O período de atuação dos conselheiros eleitos será de 2020 a 2024.


Veja quem são os candidatos e os locais de votação em cada cidade:


Angra dos Reis | Barra do Piraí | Barra Mansa | Itatiaia | Levy Gasparian | Mendes | Miguel Pereira | Paracambi | Paraíba do Sul | Paraty | Paty do Alferes | Paulo de Frontin | Pinheiral | Piraí | Porto Real | Quatis | Resende | Rio Claro | Rio das Flores | Sapucaia | Três Rios | Valença | Vassouras | Volta Redonda


Competências do Conselhos Tutelares:


  • O Conselho Tutelar foi criado conjuntamente ao ECA, instituído pela Lei 8.069 no dia 13 de julho de 1990. Órgão municipal responsável por zelar pelos direitos da criança e do adolescente, deve ser estabelecido por lei municipal que determine seu funcionamento tendo em vista os artigos 131 a 140 do ECA.

  • Formado por membros eleitos pela comunidade para mandato de três anos, o Conselho Tutelar é um órgão permanente (uma vez criado não pode ser extinto), possui autonomia funcional, ou seja, não é subordinado a qualquer outro órgão estatal.

  • A quantidade de conselhos varia de acordo com a necessidade de cada município, mas é obrigatória a existência de, pelo menos, um Conselho Tutelar por cidade, constituído por cinco membros.

  • Segundo consta no artigo 136 do ECA, são atribuições do Conselho Tutelar e, consequentemente, do conselheiro tutelar, atender não só as crianças e adolescentes, como também atender e aconselhar pais ou responsáveis.

  • O Conselho Tutelar deve ser acionado sempre que se perceba abuso ou situações de risco contra a criança ou o adolescente, como por exemplo, em casos de violência física ou emocional.
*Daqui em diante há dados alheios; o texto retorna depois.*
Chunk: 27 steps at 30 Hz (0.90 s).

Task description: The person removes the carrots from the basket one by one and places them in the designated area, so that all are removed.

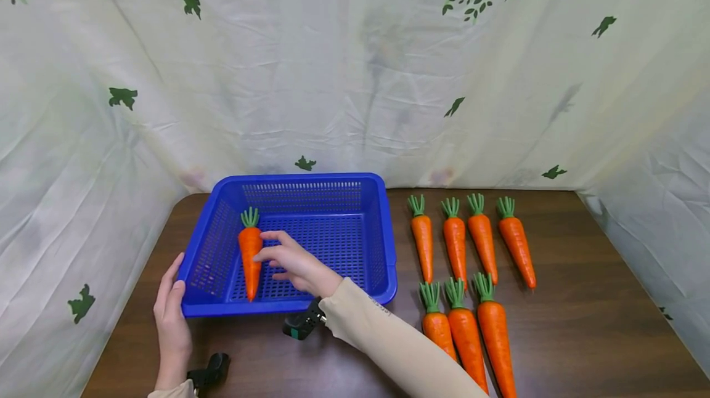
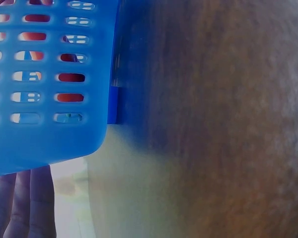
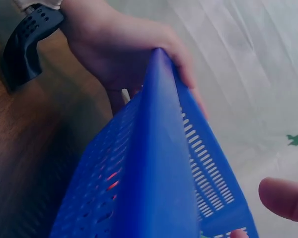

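A blue plastic basket (image 1: 288,308) with slotted walls stands on the table. Inside, toward its left end, lies one orange carrot (image 1: 250,256) with a green top pointing away. My right hand (image 1: 294,262) reaches over the front rim, its fingers spread and loosely bent, fingertips right at the carrot's right side. My left hand (image 1: 173,318) holds the basket's front left corner, thumb by the rim and fingers along the outer wall. In the left wrist view, the left fingers (image 2: 22,208) show below the basket wall (image 2: 44,139). The right wrist view shows the left hand (image 3: 124,44) around the corner.
Right of the basket several more carrots lie in two rows: a back row (image 1: 455,244) and a front row (image 1: 466,336), partly covered by the right sleeve (image 1: 399,342). A leaf-patterned white cloth (image 1: 333,77) hangs behind the brown table (image 1: 582,299) and at both sides.
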Motion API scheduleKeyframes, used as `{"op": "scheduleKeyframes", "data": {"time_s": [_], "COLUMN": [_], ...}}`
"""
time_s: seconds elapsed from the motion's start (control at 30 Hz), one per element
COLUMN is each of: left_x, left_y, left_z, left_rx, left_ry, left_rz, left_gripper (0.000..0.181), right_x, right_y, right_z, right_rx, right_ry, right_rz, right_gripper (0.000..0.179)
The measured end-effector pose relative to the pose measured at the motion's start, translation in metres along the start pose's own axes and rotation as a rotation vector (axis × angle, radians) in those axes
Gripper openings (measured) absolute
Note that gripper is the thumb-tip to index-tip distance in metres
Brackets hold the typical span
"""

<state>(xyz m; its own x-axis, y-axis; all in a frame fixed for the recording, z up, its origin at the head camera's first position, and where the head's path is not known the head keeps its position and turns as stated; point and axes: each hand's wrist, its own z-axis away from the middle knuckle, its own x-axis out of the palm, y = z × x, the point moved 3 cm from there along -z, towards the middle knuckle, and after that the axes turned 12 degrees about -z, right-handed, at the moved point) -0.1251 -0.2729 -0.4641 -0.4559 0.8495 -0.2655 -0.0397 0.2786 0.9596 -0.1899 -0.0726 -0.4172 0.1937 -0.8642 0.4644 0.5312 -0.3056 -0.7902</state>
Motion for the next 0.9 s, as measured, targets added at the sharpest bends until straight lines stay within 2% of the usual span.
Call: {"op": "scheduleKeyframes", "data": {"time_s": [0.2,0.4,0.67,0.9], "left_x": [-0.001,0.0,0.0,0.001], "left_y": [0.001,0.002,0.002,0.001], "left_z": [0.001,0.001,0.001,0.001], "left_rx": [-0.006,-0.007,-0.012,-0.001], "left_ry": [0.001,0.004,0.002,0.008], "left_rz": [-0.022,-0.001,-0.002,0.005], "left_gripper": [0.045,0.044,0.044,0.044], "right_x": [0.003,0.007,0.013,0.017], "right_y": [0.004,0.009,0.011,0.015], "right_z": [-0.006,-0.015,-0.018,-0.022], "right_rx": [0.067,0.123,0.148,0.156], "right_ry": [0.01,-0.005,0.021,0.042], "right_rz": [-0.021,0.014,0.031,0.009], "right_gripper": [0.048,0.05,0.063,0.058]}}
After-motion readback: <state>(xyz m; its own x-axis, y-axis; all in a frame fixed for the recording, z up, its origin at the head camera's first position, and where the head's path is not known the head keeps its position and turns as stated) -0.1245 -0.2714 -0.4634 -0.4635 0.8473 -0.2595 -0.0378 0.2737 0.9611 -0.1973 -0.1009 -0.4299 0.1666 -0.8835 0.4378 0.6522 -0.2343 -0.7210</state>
Cabe ao Conselho Tutelar aplicar medidas que zelem pela proteção dos direitos da criança e do adolescente. Para informações completas das atribuições do Conselho Tutelar, acesse o ECA completo.

  • Apesar de muitas pessoas acharem o contrário, o Conselho Tutelar não tem competência para aplicar medidas judiciais, ou seja, ele não é jurisdicional e não pode julgar nenhum caso. Exemplificando: quando um adolescente (12 à 18 anos) comete um ato infracional (crime), quem deve ser acionado para o atendimento é a Polícia Militar, e não o conselho tutelar. Este sim deve ser chamado quando o mesmo ato infracional for cometido por uma criança (com até 12 anos de idade incompletos).
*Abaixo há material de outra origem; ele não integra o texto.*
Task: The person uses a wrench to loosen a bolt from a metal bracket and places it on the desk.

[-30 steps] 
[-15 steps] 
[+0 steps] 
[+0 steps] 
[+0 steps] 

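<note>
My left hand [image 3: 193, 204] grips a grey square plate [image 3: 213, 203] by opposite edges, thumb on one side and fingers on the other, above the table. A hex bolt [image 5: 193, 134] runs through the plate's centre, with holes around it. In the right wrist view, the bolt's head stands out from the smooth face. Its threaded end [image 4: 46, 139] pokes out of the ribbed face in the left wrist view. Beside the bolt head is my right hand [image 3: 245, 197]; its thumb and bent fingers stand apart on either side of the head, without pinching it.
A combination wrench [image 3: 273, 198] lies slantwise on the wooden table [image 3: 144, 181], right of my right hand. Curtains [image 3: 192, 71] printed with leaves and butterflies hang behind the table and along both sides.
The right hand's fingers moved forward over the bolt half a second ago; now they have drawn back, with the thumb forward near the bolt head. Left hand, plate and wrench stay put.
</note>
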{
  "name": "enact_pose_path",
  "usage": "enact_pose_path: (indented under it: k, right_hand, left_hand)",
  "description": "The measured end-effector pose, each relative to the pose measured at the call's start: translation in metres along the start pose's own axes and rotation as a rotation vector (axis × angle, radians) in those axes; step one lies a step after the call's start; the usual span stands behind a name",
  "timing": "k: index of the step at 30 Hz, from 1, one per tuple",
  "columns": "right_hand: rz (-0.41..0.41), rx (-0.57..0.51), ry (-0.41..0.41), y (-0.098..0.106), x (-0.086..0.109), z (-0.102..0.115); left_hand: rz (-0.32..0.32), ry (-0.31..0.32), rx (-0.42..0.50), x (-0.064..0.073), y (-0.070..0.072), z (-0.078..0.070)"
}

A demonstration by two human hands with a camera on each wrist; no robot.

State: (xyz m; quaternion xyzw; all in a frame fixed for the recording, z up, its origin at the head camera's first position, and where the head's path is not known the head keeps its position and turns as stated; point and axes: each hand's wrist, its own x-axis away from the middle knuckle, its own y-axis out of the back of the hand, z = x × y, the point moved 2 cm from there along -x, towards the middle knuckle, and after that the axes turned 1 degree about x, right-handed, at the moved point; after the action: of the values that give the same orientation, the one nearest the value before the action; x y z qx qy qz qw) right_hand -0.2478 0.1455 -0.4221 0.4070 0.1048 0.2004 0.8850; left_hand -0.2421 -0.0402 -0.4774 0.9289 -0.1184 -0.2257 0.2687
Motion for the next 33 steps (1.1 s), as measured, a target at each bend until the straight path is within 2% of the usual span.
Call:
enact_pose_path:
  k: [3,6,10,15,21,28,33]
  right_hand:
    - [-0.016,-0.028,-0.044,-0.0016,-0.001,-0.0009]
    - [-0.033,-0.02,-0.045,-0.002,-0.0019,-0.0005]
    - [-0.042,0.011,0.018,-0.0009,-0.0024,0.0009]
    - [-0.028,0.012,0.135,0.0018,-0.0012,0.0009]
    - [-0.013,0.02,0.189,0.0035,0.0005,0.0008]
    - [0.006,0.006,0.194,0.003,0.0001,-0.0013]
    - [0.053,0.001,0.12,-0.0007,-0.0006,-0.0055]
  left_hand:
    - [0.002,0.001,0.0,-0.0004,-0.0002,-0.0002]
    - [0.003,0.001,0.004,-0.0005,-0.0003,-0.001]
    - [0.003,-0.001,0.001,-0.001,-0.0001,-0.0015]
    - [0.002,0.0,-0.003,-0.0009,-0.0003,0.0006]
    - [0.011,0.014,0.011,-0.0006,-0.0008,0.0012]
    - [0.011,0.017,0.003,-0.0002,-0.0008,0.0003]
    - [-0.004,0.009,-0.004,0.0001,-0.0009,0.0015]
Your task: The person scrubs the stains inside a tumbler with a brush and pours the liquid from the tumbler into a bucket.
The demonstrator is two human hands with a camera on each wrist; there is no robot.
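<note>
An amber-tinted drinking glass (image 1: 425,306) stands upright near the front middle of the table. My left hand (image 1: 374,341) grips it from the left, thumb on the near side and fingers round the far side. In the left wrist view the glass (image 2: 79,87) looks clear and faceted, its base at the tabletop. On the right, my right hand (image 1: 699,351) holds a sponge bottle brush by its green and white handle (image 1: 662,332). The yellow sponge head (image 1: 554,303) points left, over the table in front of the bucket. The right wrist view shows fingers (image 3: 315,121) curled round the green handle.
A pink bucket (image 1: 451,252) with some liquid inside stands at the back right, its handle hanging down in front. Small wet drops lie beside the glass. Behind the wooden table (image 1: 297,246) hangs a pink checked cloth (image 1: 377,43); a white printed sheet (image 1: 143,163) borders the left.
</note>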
  • Por se tratar de um órgão, parte do aparato de segurança pública municipal, não pode agir como órgão correcional. Em resumo, é um órgão ‘zelador’ dos direitos da criança e do adolescente. Não é função do Conselho Tutelar fazer busca e apreensão de crianças e/ou adolescentes, expedir autorização para viagens ou desfiles, determinar a guarda legal da criança.

  • O conselheiro tutelar deve sempre ouvir e entender as situações que lhe são apresentadas por aquele que procura o Conselho Tutelar. Somente após a análise das situações específicas de cada caso é que o conselheiro deve aplicar as medidas necessárias à proteção dos direitos da criança e/ou adolescente. Cabe ressaltar que, assim como o juiz, o conselheiro aplica medidas, ele não as executa. Portanto, o interessado deve buscar os poderes necessários para execução dessas medidas, ou seja, poder público, famílias e sociedade.

  • O processo de escolha dos conselheiros tutelares deve ser conduzido pelo Conselho Municipal dos Direitos da Criança e do Adolescente (órgão que deve ser criado e estar funcionando antes do Conselho Tutelar).

  • Para ser conselheiro tutelar é necessário ter 21 anos completos ou mais, morar na cidade onde se localiza o Conselho Tutelar e ser de reconhecida idoneidade moral. Outros requisitos podem e devem ser elaborados pelo Conselho Municipal dos Direitos da Criança e do Adolescente. É indispensável que o processo de escolha do conselheiro tutelar busque pessoas com um perfil adequado ao desenvolvimento da função, ou seja, alguém com disposição para o trabalho, aptidão para a causa pública, e que já tenha trabalhado com crianças e adolescentes.

  • É imprescindível que o conselheiro tutelar seja capaz de manter diálogo com pais ou responsáveis legais, comunidade, poder judiciário e executivo e com as crianças e adolescentes. Para isso é de extrema importância que os eleitos para a função de conselheiro tutelar sejam pessoas comunicativas, competentes e com capacidade para mediar conflitos.